AVS 45th International Symposium
    Electronic Materials and Processing Division Thursday Sessions
       Session EM-ThP

Paper EM-ThP4
Side-Wall Damage in a Transmission Electron Microscopy Specimen of Crystalline Silicon Prepared by a Focused-Ion-Beam

Thursday, November 5, 1998, 5:30 pm, Room Hall A

Session: Electronic Materials and Processing Poster Session
Presenter: N. Kato, IBM, Japan
Authors: N. Kato, IBM, Japan
H. Saka, Nagoya University, Japan
Y. Kohno, IBM, Japan
Correspondent: Click to Email
Focused ion beam (FIB) milling has recently been widely used for the preparation of cross-sectional transmission electron microscopy (TEM) specimens.
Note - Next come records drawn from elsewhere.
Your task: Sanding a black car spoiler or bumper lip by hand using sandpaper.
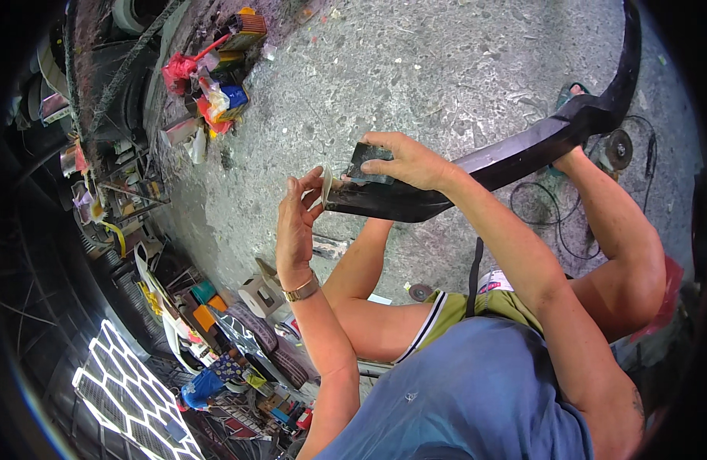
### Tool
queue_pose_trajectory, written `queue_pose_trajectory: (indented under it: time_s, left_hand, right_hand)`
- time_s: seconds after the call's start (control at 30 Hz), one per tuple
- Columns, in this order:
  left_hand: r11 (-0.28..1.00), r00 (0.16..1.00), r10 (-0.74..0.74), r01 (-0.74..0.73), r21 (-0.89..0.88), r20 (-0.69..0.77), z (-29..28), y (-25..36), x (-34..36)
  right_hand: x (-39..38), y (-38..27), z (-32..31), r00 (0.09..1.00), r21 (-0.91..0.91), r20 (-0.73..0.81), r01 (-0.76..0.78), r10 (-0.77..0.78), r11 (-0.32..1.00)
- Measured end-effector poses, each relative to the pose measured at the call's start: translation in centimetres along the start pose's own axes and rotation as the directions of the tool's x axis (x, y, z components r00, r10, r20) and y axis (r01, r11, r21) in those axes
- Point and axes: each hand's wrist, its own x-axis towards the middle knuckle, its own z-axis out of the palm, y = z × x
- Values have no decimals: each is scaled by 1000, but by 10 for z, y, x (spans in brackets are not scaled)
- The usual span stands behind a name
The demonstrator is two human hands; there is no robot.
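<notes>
A long, curved black plastic strip point(507, 162), which looks like a car bumper trim, runs from mid-view up to the far right, across my legs. My right hand point(403, 162) grips a dark, flat, square pad point(360, 159) between thumb and fingers, just above the strip's left end. At that end a pale, thin, curved edge point(327, 188) stands up. My left hand point(296, 226) is beside it, fingers apart and their tips close to or touching the pale edge. Whether the pad touches the strip I cannot tell.
An angle grinder point(619, 149) lies by my right foot with its cord point(557, 207) looped on the concrete floor point(415, 77). A small round disc point(420, 292) lies near my left thigh. Tins and a red plastic bag point(179, 73) stand at the far left. Shelves and clutter fill the left side.
</notes>
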Motion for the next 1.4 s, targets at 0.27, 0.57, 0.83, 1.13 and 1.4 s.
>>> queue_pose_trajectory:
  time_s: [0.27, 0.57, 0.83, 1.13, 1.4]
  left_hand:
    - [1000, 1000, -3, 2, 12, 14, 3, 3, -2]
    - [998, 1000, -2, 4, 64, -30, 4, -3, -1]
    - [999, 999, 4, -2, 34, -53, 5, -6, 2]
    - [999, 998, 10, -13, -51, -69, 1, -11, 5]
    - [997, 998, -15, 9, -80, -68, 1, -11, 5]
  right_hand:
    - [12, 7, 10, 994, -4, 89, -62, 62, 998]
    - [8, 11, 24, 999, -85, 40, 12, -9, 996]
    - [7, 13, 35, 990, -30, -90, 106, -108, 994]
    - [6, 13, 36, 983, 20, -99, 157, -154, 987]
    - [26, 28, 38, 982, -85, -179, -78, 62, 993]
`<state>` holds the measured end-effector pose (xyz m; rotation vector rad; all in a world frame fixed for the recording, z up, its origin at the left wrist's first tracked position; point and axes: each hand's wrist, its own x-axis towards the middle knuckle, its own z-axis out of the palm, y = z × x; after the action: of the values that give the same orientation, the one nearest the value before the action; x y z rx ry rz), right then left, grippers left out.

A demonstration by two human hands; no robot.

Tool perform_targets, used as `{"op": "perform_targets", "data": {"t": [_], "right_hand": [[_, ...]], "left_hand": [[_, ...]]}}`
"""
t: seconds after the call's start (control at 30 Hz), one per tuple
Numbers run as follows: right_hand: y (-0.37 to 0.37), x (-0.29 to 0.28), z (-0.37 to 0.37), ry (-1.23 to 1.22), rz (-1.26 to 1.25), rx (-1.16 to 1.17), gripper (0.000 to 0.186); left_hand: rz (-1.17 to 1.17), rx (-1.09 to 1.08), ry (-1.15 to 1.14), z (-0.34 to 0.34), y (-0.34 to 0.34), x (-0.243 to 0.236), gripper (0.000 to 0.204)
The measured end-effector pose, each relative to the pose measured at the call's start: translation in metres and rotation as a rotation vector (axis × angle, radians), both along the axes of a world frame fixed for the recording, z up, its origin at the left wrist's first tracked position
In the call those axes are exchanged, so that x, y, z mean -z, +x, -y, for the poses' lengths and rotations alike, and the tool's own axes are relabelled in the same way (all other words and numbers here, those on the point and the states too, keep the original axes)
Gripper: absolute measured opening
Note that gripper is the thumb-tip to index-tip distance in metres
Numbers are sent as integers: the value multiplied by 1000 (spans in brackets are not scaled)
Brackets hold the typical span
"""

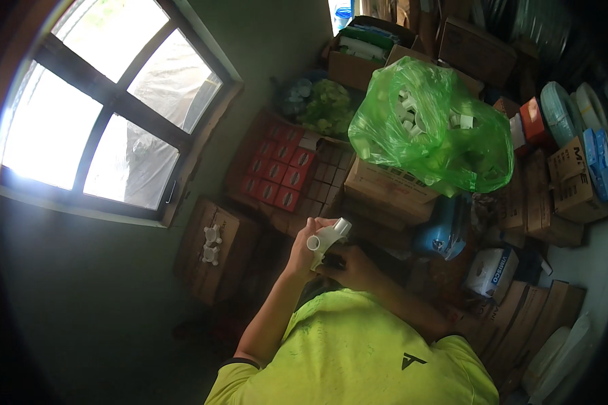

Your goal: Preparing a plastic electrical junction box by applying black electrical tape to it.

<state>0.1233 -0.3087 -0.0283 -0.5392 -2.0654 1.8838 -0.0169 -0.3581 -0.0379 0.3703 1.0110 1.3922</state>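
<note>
A white plastic pipe fitting with round open sockets is held in front of my chest. My left hand grips it from the left side, fingers wrapped around its back. My right hand is at its lower right with the fingers bent in against it; the fingertips are dark and partly hidden. Two similar small white fittings lie on a brown carton to the left. Beyond my hands, a green translucent plastic bag bulges with more white fittings and sits on a carton.
An open carton with rows of small red boxes stands ahead, beside the window wall. A blue plastic-wrapped bundle, a white box and several stacked cartons crowd the right. Pale coils lie at far right.
</note>
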Motion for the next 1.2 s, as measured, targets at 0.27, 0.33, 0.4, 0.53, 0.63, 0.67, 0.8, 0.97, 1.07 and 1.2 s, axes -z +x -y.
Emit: {"op": "perform_targets", "data": {"t": [0.27,0.33,0.4,0.53,0.63,0.67,0.8,0.97,1.07,1.2], "right_hand": [[-4,-17,-15,-133,-222,497,12],[1,-23,-18,-123,-233,493,13],[3,-31,-15,11,-240,323,21],[-8,-27,8,397,-180,251,30],[-5,-27,8,478,-15,163,31],[-4,-27,9,478,-14,167,31],[-5,-25,11,633,-105,279,41],[-1,-20,9,616,-104,252,45],[-1,-13,8,421,-10,134,44],[-5,6,10,-267,-184,45,34]], "left_hand": [[566,-344,59,-3,-26,-12,75],[570,-400,65,-5,-24,-13,74],[572,-452,70,-6,-22,-14,74],[445,-593,22,-17,-14,-20,72],[303,-539,-32,-12,-12,-27,60],[302,-535,-32,-13,-12,-30,60],[363,-688,54,-17,-7,-36,48],[180,-652,351,-14,2,-33,48],[-73,-745,385,-17,7,-40,52],[-94,-650,457,-21,3,-51,57]]}}
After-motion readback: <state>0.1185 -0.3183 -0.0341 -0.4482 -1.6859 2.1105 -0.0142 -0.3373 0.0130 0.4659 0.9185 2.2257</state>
Inevitably, however, such specimens are caused a certain amount of damage by highly accelerated ion beams. The damage to the side-wall of a specimen is visible under TEM as amorphization, and the structure of the undamaged intermediate layer can be observed through the damaged layers. Nevertheless, these damaged layers do pose a serious problem for TEM observation, especially when high-resolution observation is required. Many techniques have been developed for reducing the damage, such as gas-assisted etching. In this study, we experimentally investigated the depth of the side-wall damage in silicon, and the effect of the damaged layer on TEM observation. The depth of damage caused by a 30-keV FIB without gas-assisted etching was 20 nm, which was reduced to 10 nm by lowering the acceleration voltage to 10 kV. Gas-assisted etching with iodine does not markedly reduce the damage, as would be expected from the enhanced etching ratio. We also investigated several methods for reducing the damage after FIB fabrication. Broad-argon-ion-beam milling reduced the damaged layer to 12 nm, and wet-etching the specimen with a mixture of nitric and hydrofluoric acid removed most of the damage. Removal of the amorphous silicon layer significantly improved TEM observation. No amorphous ring such as that observed in the diffraction pattern (DP) of the specimen immediately after FIB fabrication was seen in the DP of the wet-etched specimen, in which a silicon lattice fringe was clearly observed.